How to complete this task –
The reply must consist of one number: how many lines of the data include the word "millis".

......

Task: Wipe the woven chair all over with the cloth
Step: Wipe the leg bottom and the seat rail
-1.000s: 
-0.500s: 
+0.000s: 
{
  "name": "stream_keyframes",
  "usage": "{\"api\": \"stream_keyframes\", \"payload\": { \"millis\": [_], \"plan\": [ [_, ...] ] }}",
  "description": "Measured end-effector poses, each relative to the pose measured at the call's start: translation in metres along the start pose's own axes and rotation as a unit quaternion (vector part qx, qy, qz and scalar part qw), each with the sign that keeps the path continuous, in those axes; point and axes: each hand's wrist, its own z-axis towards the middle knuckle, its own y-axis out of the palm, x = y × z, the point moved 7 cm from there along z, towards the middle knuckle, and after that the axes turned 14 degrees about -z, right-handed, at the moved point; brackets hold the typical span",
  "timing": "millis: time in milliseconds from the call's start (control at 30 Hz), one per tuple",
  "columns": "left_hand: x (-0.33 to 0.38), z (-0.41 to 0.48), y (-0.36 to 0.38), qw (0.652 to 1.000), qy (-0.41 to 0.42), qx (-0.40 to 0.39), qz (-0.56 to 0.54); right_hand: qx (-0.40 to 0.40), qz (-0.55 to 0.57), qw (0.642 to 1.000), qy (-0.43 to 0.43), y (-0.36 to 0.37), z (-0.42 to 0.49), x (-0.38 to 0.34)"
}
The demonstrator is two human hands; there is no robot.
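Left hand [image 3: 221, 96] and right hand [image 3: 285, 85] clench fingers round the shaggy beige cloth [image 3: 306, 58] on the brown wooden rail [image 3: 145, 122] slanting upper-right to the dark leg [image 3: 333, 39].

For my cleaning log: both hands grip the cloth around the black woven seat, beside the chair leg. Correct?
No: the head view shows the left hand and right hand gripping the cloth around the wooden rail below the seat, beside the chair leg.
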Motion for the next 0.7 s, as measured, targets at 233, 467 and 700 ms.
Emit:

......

Answer section –
2